We have 2 Drupal servers that read/write
to their own copy of the same folder (the sites/default/files
folder for those of you who know a bit about Drupal
). Those 2 folders should be in sync. I've been looking into some options and here is what I found out:
OPTION 1: Rsync both ways : not an option
You would need to run rsync
both ways because both folders get modified. As long as files are just modified everything works fine because you can use the -u
flag which checks update time and only modifies if source is more recent than destination. However because rsync
doesn't keep a history of files that are being removed and when, rsync
wouldn't know what to do with files deleted on 1 side as to whether they should be kept on the other side because updated more recently or thrown away as well.
OPTION 2: Network share: OK, but I/O wait performance issue
One option would be to setup a network share, removing the needs for synching. The downside is I/O wait as both servers would read/write
on the same disk.
OPTION 3: 3rd server with master copy: OK, but potential performance/race condition issues
Another option would be to have a 3rd sever keeping a master copy of the folder. Whenever a change is made on one Drupal server, the Drupal server folder would be rsync
'ed to the master copy, circumventing the issue raised in option 1. For this to work however you would need changes to be synched to the master copy in order of occurrence on the Drupal servers, raising the following problems:
-P1: if you sync to master for every change made and changes are frequent you servers could get quiet busy with the synching process
-P2: even if you start the synching jobs in order, due to various elements (execution speed of process, network delays...) you have no guarantee the files will end up being synched in order on the master copy.

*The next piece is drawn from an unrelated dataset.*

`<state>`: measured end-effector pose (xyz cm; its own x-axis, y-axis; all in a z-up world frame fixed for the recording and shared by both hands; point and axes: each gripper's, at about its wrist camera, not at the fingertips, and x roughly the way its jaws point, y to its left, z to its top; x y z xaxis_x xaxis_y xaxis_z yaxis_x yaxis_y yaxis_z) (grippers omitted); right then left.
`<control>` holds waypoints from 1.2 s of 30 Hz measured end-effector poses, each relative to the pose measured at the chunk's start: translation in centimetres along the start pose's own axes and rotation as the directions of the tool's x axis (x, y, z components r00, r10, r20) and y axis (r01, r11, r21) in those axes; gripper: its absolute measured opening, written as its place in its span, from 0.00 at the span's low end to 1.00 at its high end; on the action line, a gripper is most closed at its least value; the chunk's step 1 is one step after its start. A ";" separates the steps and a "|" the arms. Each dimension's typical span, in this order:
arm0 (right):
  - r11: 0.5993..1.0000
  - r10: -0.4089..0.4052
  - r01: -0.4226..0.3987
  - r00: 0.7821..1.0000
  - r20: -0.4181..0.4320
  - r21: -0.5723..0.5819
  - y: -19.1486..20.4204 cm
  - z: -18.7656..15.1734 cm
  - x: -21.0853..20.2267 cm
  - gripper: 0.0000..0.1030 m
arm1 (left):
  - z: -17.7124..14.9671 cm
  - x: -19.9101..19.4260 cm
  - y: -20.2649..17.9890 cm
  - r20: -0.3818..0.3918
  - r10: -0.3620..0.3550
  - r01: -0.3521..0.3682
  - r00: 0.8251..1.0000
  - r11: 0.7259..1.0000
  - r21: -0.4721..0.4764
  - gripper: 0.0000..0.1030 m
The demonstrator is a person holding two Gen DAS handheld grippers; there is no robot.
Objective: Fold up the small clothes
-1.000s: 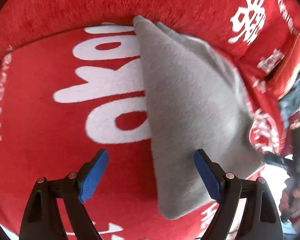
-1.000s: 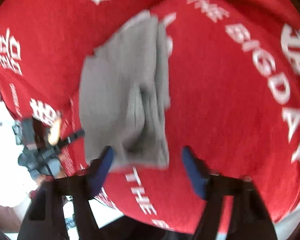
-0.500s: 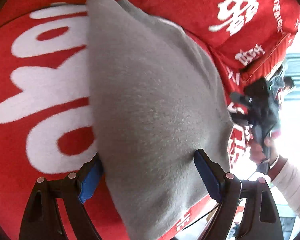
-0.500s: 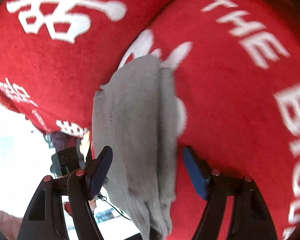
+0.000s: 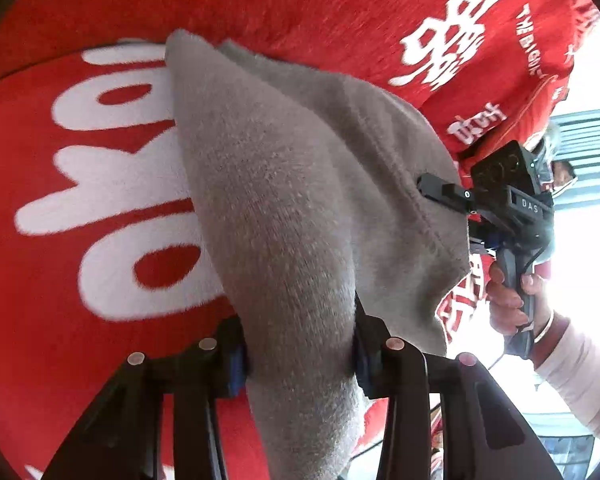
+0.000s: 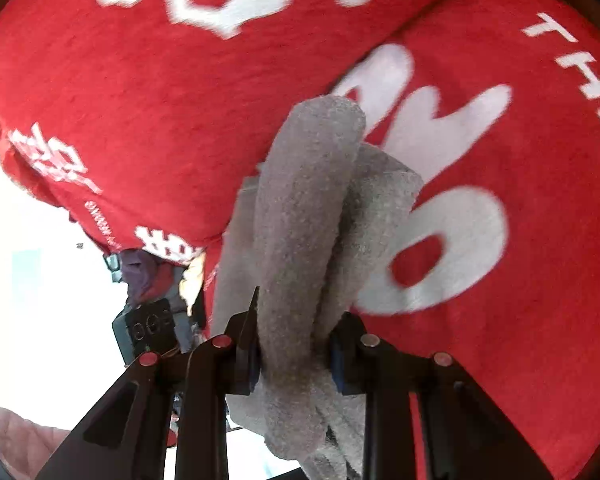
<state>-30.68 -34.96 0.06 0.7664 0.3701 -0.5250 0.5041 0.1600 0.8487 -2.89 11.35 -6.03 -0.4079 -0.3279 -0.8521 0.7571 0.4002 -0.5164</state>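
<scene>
A small grey fleecy garment lies on a red cover with white lettering. My left gripper is shut on the garment's near edge, the cloth bunched between the blue pads. My right gripper is shut on the opposite end of the same garment, which bunches in thick folds between its fingers. In the left wrist view the right gripper shows at the garment's right edge, held by a hand. In the right wrist view the left gripper's body shows at the lower left.
The red cover spreads under everything and rises in a padded fold at the back. Its edge drops off to a bright area at the right of the left wrist view. A sleeved forearm is at the right.
Both grippers moved in onto the grey garment and closed on it from open. The cloth now bunches between each pair of pads.
</scene>
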 end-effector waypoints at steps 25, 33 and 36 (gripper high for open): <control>0.907 -0.403 0.389 0.913 -0.065 -0.163 8.2 -10.7 9.3 0.53 | -12.0 -9.5 7.3 0.077 0.449 -0.431 0.890 0.885 -0.178 0.71; 0.817 -0.560 0.540 0.827 -0.053 -0.203 6.5 -12.9 10.4 0.39 | -11.9 -10.8 7.3 0.099 0.494 -0.469 0.864 0.860 -0.199 1.00; 0.800 -0.582 0.564 0.812 -0.036 -0.206 6.5 -13.3 9.8 0.44 | -11.9 -10.7 7.0 0.094 0.505 -0.481 0.858 0.855 -0.195 1.00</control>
<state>-25.16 -18.10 1.26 0.3149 0.2404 -0.9182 0.7533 0.5251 0.3959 0.70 27.90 -1.54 0.0797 -0.1596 -0.9840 0.7437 0.6668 -0.0479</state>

Q1: How to you address problems P1 and P2?
Q2: Are there any other approaches to keeping 2 remote folders in sync?
Additional info:
server OS: Ubuntu server 10.04 LTS
Drupal v: Drupal 6.X
Size of sites/default/files: 4.5G
Update 1: testing of Unison
I tested Unison
and it doesn't work as I expected regarding deleted files:
[1] Setting up the directories
FOLDER1 FOLDER2
file1 (new) (empty)
[2] Running Unison (unison FOLDER1 FOLDER2
)
FOLDER1 FOLDER2
file ----> file1
=> file1 gets copied from FOLDER1 to FOLDER2
[3] Updating the directories
FOLDER1 FOLDER2
file1 (removed) file1 (modified)
[4] Running Unison again (unison FOLDER1 FOLDER2
)
FOLDER1 FOLDER2
deleted <-?-> changed file1 []
No default command [type '?' for help]
At this point Unison
doesn't know whether it should delete file1
from FOLDER2
or copy it to FOLDER1
. I would expect Unison
to do the latter as:
-at [2] we know the last modify/access times of file1
in both folders and these get copied in the Unison
archives.
-at [4] we see file1
is missing from FOLDER1
so time taken into account for the removal should be last available time in archive (i.e. time obtained at [2]).

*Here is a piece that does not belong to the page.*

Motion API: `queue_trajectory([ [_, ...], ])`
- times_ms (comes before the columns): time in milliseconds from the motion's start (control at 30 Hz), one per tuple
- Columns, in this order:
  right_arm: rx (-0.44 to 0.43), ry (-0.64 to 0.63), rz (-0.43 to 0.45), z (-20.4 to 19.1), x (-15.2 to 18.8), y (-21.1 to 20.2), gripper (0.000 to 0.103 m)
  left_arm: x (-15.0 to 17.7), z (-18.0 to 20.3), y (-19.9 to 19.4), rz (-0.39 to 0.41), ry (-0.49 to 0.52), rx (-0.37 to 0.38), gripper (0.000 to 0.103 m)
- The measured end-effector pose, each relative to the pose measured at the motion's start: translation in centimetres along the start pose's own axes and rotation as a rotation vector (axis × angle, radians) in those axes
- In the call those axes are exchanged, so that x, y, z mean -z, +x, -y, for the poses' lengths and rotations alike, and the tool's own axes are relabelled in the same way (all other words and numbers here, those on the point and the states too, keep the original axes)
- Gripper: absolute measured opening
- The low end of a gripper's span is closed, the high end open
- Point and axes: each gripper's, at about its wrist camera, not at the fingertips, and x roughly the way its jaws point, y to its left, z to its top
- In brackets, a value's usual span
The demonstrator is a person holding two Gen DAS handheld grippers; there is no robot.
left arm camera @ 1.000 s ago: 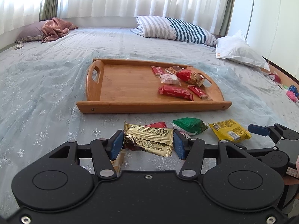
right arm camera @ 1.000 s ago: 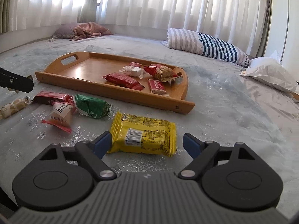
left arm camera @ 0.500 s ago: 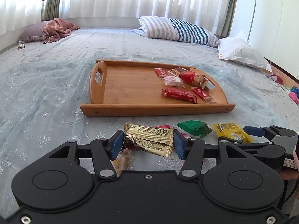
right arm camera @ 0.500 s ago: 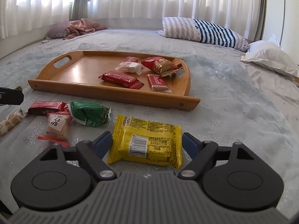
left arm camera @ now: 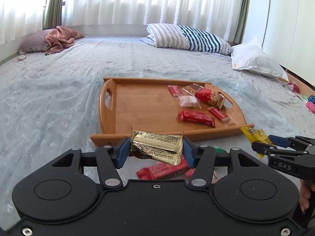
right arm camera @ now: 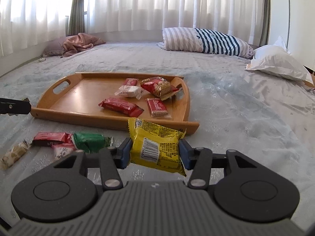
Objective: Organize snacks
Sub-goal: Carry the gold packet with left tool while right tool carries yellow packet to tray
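Left gripper [left arm camera: 156, 151] pinches a crinkled gold foil bar [left arm camera: 156, 146] between its blue pads, lifted off the bed just short of the tray's near rim. Right gripper [right arm camera: 155, 153] jaws have just been closing, now clamped on a glossy yellow packet [right arm camera: 157, 147], puffy, barcode facing the camera, clear of the sheet. Wooden tray [right arm camera: 82, 98], smooth with cut-out handles, holds several red and white wrappers. Red bars [right arm camera: 49, 137], a green pouch [right arm camera: 88, 141] and a pale bar [right arm camera: 13, 153] lie on the quilted grey sheet [right arm camera: 246, 118].
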Motion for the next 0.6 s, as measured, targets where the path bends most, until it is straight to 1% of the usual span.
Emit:
queue_trajectory([
  [67,-0.014,0.003,0.016,0.0,-1.1,0.0,0.054,-1.2,-0.3,0.4,0.010,0.002,0.002,0.054],
  [200,-0.070,-0.003,0.054,-0.8,-3.6,1.0,0.054,-3.9,-1.2,2.0,0.012,-0.019,0.016,0.054],
  [333,-0.115,-0.028,0.090,-2.2,-6.1,2.7,0.054,-7.0,-2.3,4.7,-0.033,-0.061,0.044,0.054],
  [533,-0.189,-0.103,0.114,-4.9,-9.3,7.2,0.055,-11.4,-3.2,9.2,-0.060,-0.069,-0.017,0.054],
  [600,-0.204,-0.116,0.099,-5.7,-10.1,9.3,0.055,-12.5,-3.3,11.0,-0.074,-0.057,-0.039,0.054],
])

-at [4] we also see that last modify/access time of file1
in FOLDER2
is greater than [2] for FOLDER1
, so file1
should be copied from FOLDER2
to FOLDER1
.
I've been trying different switches such as -auto
(automatically accept default actions) and -batch
(batch mode: ask no questions at all), but still, Unison
can't make that decision by itself.
Q: Is there a way to get Unison
or another tool to perform according to the behaviour I describe?